We dropped to a more dignified gait and moved gayly in among our gathering friends, asking if we were in time. "No--o! you\'re too late!--but still we\'ve waited for you; couldn\'t help ourselves; she wouldn\'t stir without you."

The happy hubbub was bewildering. "Where\'s this one?" "Where\'s that one?" "See here, I\'m looking for you!" "Now, you and I go together--" "Dick Smith! where\'s Dick Sm\'--Miss Harper wants you, Smith, up at the bride\'s door." But Miss Harper only sent me in to Charlotte.
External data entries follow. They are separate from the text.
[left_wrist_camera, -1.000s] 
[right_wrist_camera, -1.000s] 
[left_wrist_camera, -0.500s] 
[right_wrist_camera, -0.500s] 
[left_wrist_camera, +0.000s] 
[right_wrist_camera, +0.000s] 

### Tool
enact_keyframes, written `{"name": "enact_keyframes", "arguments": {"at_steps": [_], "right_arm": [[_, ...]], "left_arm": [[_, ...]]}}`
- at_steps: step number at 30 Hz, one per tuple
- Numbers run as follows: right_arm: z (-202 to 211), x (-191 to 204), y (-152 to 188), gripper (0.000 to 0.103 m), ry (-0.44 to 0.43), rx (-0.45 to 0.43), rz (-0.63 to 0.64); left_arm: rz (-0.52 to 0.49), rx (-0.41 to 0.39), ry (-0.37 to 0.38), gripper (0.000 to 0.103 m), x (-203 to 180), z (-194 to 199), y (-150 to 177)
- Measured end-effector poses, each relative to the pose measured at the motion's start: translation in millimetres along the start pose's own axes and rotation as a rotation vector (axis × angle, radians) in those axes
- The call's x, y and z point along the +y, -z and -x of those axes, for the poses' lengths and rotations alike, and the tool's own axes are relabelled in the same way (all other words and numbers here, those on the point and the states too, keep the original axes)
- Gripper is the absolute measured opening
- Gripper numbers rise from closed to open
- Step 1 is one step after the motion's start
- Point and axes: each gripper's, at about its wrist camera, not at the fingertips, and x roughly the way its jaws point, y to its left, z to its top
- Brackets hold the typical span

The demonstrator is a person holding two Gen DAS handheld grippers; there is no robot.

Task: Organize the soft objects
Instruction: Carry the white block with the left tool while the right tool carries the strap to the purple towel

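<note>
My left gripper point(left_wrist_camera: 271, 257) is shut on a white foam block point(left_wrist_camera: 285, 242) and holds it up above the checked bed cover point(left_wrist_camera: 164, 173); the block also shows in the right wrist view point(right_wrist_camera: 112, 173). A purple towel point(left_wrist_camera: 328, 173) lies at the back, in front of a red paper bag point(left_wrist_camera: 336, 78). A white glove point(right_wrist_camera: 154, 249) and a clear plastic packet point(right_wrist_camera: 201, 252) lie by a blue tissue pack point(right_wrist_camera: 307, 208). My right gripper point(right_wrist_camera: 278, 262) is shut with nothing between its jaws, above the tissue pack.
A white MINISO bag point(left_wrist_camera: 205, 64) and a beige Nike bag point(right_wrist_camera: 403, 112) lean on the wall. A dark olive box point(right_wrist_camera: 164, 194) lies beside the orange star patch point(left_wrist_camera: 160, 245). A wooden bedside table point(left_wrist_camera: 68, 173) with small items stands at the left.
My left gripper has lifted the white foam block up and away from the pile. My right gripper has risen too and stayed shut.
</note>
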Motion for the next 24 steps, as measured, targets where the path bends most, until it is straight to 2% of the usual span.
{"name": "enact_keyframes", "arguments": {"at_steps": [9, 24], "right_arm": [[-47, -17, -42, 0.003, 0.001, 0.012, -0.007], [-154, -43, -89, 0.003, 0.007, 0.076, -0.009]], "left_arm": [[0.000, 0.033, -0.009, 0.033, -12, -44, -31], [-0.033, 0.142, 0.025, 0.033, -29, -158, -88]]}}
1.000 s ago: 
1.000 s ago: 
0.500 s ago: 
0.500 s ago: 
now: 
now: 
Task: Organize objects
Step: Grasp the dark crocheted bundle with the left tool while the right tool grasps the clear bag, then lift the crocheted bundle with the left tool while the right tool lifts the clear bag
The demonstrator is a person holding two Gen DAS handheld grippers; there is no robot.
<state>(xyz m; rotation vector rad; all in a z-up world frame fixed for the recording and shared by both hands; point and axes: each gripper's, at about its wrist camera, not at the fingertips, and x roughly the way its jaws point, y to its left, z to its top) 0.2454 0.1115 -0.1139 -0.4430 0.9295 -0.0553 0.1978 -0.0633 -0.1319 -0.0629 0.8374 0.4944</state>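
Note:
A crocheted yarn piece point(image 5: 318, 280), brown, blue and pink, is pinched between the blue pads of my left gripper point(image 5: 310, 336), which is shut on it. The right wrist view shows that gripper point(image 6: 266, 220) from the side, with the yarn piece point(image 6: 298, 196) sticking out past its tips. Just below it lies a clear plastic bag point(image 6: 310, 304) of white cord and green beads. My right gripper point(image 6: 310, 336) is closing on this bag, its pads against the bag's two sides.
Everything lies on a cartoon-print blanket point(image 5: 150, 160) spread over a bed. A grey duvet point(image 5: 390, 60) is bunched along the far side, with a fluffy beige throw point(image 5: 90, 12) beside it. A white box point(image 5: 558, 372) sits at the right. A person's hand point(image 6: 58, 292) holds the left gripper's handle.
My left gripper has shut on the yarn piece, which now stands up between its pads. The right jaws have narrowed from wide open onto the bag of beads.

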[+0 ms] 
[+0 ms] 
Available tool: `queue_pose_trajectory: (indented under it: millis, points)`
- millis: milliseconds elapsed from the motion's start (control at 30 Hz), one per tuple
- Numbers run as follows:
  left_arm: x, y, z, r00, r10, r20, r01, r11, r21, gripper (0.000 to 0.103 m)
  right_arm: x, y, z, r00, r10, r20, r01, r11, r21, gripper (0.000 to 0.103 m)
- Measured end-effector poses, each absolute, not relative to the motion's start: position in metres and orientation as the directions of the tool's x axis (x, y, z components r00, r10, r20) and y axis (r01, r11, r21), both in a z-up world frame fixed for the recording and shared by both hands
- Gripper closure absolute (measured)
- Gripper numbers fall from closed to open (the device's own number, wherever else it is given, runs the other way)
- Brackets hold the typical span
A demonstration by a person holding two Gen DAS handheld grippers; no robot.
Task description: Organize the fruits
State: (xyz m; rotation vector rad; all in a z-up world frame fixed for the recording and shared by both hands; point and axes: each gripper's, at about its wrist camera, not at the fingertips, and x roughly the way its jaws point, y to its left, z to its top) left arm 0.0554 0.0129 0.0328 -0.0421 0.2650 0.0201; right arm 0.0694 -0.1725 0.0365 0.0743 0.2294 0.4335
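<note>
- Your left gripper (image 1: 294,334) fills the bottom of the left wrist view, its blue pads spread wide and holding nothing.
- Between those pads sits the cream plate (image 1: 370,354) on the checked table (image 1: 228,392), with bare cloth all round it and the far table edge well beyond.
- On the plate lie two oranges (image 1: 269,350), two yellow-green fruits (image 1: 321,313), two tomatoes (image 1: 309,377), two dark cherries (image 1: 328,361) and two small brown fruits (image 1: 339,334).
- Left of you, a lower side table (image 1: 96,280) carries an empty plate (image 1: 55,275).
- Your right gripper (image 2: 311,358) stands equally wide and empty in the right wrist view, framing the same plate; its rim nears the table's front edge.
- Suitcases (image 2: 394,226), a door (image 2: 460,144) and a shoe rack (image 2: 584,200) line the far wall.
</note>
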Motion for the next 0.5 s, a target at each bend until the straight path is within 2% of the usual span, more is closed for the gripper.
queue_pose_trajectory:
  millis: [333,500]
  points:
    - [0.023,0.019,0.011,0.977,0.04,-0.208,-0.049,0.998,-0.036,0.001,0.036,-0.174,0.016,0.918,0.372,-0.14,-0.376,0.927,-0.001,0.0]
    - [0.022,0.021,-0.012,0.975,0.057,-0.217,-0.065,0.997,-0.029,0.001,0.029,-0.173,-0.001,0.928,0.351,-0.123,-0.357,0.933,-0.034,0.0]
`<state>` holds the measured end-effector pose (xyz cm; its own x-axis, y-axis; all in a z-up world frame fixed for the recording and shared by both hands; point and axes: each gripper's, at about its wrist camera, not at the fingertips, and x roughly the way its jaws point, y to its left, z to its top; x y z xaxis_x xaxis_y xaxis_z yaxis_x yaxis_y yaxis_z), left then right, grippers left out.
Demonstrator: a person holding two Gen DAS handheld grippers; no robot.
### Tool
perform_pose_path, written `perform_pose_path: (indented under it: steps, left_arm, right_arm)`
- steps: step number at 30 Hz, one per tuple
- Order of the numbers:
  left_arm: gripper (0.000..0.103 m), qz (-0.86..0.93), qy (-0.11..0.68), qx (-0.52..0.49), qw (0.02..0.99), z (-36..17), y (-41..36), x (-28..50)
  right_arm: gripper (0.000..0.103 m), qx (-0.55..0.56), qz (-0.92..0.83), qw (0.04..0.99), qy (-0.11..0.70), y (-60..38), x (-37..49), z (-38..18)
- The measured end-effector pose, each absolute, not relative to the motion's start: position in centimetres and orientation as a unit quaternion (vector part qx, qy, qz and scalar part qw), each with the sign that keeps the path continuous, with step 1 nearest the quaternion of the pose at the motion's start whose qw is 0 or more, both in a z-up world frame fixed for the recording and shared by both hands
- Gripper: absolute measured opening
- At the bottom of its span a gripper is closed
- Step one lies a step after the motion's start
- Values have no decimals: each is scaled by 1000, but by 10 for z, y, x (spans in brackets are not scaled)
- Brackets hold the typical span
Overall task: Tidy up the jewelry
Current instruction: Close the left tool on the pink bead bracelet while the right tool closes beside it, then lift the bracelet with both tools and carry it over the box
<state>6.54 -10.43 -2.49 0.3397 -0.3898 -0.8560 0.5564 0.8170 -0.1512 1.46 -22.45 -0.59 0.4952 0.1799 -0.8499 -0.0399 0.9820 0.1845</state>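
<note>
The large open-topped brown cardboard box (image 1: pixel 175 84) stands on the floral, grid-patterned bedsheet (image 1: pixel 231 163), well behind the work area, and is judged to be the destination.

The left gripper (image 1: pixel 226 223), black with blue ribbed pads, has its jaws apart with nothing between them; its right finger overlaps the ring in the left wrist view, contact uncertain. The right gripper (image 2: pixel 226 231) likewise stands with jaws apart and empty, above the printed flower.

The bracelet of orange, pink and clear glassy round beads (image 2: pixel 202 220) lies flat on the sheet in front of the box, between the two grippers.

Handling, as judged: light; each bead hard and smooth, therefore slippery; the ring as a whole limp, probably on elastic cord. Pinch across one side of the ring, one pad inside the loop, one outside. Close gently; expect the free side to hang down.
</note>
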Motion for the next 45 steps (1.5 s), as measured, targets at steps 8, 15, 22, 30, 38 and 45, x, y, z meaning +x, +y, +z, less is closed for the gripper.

"Richard, tell me," the fair vision began to say, but there the cloud left her brow. "No," she added, "you couldn\'t look so happy if there were the least thing wrong, could you?" Her fathoming eyes filled while her smile brightened, and meeting them squarely I replied "There\'s a-many a thing wrong, but not one for which this wedding need wait another minute."

"God bless you, Richard!" she said; "and now you may go tell Edgard I am coming."

Old Gallatin is no more. I would not mention without reverence the perishing of a town however small, though no charm of antiquity, of art or of nature were lost in its dissolution. Yet it suits my fancy that old Gallatin has perished. Neither war nor famine, flood nor fever were the death of it; the railroad and Hazlehurst sapped its life. Some years ago, on a business trip for our company--not cavalry, insurance,--I went several miles out of my way to see the spot. Not a timber, not a brick, of the old county-seat remained. Where the court-house had stood on its square, the early summer sun drew tonic odor from a field of corn. In place of the tavern a cotton-field was ablush with blossoms. Shops and houses had utterly vanished; a solitary "store," as transient as a toadstool, stood at the cross-roads peddling calico and molasses, shoes and snuff. But that was the only discord, and by turning my back on it I easily called up the long past scene: the wedding, the feast, the fiery punch, the General\'s toast to the bridal pair, and the heavy-eyed Colonel\'s bumper to their posterity! It was hardly drunk when a courier brought word that the enemy were across Big Black, and the brigade pressing north to meet them. Charlotte glided away to her room to be "back in a moment"; into their saddles went the General, the Colonel, the Major and the aide-de-camp, and thundered off across the bridge in the woods; Charlotte came back in riding-habit, and here was my horse with her saddle on him, and the Harpers and Mrs. Wall clasping and kissing her; and now her foot was in Ferry\'s hand and up she sprang to her seat, he vaulted to his, and away they galloped side by side, he for the uttermost front of reconnoissance and assault, she for the slow but successful uplifting of Sergeant Jim back to health and into his place in the train of our hero and hers. In the little leather-curtained wagon, with the old black man and his daughter, and all her mistress\'s small belongings, and with my saddle and bridle, I followed on to the house............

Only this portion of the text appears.